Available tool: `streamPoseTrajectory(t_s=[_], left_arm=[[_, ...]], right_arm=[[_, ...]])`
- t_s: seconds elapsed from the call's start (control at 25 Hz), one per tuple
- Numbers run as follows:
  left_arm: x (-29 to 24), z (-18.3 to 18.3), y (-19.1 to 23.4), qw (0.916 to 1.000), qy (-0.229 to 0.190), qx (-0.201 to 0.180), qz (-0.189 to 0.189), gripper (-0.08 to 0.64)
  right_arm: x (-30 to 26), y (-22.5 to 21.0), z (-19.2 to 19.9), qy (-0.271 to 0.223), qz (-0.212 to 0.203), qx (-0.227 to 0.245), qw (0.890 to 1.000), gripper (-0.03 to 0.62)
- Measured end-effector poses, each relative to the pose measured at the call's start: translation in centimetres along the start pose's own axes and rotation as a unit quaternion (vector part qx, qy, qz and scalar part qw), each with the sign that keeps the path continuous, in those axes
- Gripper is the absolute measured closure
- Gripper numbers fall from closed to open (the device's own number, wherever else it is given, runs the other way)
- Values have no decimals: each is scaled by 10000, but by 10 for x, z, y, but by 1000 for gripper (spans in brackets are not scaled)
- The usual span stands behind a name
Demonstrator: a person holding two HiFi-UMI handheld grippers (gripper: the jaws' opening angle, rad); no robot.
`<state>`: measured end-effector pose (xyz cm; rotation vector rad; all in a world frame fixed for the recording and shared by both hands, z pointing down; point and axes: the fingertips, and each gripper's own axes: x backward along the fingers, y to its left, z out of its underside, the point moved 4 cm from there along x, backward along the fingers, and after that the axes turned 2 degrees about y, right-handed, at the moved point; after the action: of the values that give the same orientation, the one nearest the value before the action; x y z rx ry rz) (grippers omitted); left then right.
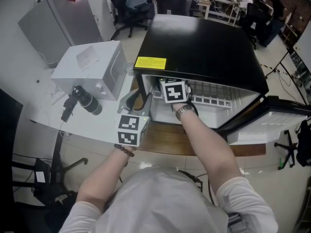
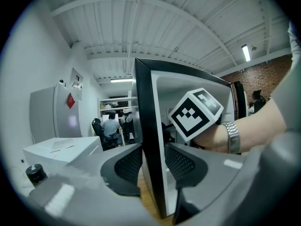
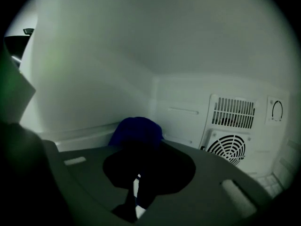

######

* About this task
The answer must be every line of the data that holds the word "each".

* Answer to the problem
- Measured end-effector poses, each relative to the pose measured at the call's start: translation in centimetres along the start pose's own axes and rotation as a unit quaternion (vector part qx, qy, qz and scalar part qw), each with the sign that keeps the path continuous, in those axes
- Values have no decimals: each is scaled by 10000, but by 10 for x, z, y, but by 1000 for gripper (spans in brackets are not scaled)
`<state>`: measured end-effector pose (xyz cm; rotation vector rad; all in a world frame fixed for the recording and shared by both hands, z pointing down; point and axes: the fingertips, and each gripper's own axes: x backward along the fingers, y to its left, z out of its underside, the point moved 4 cm from there along x, backward along the fingers, and after that the axes turned 2 degrees about y, right-handed, at the moved point; after the action: of the values that give the same orientation, the one nearest the value before the action; x y z rx ry rz) (grippers omitted); left then right.

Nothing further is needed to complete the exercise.